• _ACTIVITY_:
Below are records; reproduce exactly the lines from the first through the one containing "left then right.".

• _RECORDS TO PROCESS_:
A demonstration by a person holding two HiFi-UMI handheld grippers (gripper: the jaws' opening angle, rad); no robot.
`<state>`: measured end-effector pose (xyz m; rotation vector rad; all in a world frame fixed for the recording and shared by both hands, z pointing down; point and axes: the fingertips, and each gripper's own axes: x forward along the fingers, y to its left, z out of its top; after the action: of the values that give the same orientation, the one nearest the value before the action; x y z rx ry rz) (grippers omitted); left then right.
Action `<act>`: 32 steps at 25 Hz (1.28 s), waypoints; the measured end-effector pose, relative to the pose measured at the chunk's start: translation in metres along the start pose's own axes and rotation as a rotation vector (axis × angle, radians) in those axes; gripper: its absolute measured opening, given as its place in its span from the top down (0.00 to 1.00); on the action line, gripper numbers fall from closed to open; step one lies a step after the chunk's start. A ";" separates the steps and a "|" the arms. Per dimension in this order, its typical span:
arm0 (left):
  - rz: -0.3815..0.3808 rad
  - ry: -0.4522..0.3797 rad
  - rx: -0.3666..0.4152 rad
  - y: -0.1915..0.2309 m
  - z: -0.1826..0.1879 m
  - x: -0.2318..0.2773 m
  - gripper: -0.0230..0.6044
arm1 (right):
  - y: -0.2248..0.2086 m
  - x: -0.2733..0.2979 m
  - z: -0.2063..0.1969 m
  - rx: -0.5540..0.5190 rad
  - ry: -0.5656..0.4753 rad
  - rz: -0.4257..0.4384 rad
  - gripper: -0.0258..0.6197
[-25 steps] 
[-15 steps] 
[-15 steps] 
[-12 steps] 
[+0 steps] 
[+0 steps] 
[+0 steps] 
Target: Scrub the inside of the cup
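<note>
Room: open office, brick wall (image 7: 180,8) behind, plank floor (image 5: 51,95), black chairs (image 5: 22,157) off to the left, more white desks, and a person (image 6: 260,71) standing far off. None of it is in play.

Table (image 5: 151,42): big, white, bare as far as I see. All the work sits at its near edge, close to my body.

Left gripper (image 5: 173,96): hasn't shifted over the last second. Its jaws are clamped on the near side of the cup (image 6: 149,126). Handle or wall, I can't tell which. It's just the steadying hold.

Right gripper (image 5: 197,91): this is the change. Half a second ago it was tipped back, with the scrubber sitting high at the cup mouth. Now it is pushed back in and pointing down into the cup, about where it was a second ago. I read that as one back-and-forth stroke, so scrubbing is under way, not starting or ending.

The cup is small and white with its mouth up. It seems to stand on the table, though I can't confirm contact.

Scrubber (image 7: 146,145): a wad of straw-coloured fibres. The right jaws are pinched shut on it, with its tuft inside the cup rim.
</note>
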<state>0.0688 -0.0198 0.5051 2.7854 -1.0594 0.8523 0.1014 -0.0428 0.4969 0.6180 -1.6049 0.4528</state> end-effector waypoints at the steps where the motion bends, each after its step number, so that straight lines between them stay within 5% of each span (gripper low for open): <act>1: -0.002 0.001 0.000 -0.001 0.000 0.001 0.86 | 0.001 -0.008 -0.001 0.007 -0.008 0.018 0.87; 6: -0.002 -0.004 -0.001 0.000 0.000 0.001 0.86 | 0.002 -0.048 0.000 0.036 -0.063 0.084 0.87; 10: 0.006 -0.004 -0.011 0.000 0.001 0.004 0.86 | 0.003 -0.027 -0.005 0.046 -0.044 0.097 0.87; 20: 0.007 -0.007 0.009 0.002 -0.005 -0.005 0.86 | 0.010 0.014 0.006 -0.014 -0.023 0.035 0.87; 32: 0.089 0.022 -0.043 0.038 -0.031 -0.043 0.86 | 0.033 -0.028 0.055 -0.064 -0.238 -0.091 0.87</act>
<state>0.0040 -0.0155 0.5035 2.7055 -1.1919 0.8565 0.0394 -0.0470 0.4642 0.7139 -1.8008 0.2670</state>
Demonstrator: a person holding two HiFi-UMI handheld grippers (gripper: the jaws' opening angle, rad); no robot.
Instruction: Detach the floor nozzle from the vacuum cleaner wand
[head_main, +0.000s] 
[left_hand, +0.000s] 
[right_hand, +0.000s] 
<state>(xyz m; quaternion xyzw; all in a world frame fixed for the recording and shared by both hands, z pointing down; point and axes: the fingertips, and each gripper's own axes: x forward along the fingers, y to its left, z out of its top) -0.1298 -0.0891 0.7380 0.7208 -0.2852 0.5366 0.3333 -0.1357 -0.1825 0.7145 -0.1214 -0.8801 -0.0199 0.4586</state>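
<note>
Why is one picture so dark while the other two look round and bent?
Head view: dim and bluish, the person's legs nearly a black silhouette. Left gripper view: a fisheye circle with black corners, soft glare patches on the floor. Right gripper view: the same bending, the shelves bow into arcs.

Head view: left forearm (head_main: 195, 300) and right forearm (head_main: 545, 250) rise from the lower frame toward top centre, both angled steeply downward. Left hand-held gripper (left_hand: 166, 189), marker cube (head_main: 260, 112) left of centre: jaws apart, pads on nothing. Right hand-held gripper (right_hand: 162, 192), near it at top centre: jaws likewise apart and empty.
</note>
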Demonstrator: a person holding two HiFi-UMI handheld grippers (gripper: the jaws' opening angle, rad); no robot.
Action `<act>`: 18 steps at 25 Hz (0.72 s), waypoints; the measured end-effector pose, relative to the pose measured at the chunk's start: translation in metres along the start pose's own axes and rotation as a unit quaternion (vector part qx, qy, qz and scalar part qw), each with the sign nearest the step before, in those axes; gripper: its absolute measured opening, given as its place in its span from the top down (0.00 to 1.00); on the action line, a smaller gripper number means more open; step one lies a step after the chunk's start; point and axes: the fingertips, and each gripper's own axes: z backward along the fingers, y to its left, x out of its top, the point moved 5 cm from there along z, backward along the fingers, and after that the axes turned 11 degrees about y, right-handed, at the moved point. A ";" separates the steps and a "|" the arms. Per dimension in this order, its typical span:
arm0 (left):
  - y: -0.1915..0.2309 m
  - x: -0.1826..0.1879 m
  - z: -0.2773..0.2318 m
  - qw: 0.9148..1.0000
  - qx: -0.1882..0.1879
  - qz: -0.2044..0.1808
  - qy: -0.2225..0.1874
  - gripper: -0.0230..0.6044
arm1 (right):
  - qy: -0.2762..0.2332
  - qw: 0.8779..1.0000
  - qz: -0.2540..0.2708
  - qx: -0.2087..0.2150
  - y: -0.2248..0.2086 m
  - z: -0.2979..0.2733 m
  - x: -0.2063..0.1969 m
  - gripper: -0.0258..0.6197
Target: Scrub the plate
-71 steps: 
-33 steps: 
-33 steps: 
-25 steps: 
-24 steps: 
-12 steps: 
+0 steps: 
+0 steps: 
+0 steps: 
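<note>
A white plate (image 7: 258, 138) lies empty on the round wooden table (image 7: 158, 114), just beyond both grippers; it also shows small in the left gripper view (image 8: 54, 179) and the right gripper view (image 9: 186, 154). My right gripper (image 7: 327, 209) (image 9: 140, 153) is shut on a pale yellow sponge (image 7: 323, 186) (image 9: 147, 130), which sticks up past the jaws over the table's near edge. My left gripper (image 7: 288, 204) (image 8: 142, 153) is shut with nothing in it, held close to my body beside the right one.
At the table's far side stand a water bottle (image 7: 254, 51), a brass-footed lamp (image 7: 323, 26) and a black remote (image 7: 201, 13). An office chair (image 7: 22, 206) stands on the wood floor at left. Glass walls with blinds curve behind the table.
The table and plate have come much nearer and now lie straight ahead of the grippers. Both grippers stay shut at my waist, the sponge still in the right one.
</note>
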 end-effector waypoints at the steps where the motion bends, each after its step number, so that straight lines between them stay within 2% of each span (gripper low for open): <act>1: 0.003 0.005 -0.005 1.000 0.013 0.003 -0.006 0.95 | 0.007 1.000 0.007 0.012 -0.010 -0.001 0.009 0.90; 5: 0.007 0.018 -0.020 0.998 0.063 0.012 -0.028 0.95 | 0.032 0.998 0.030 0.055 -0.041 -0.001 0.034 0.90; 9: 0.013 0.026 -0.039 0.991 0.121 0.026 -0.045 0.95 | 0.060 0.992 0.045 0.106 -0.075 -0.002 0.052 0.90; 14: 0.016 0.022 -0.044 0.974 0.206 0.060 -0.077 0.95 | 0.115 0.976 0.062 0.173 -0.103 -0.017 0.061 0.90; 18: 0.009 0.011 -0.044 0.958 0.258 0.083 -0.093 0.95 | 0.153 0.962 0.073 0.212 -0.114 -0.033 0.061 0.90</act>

• _WRITTEN RESPONSE_:
A demonstration by a person holding two HiFi-UMI handheld grippers (gripper: the jaws' opening angle, rad); no robot.
`<state>`: measured end-effector pose (xyz m; rotation vector rad; all in a world frame fixed for the recording and shared by both hands, z pointing down; point and axes: the fingertips, and each gripper's own axes: x forward along the fingers, y to its left, z out of its top; after the action: of the values that give the same orientation, the one nearest the value before the action; x y z rx ry rz) (grippers omitted); left then right.

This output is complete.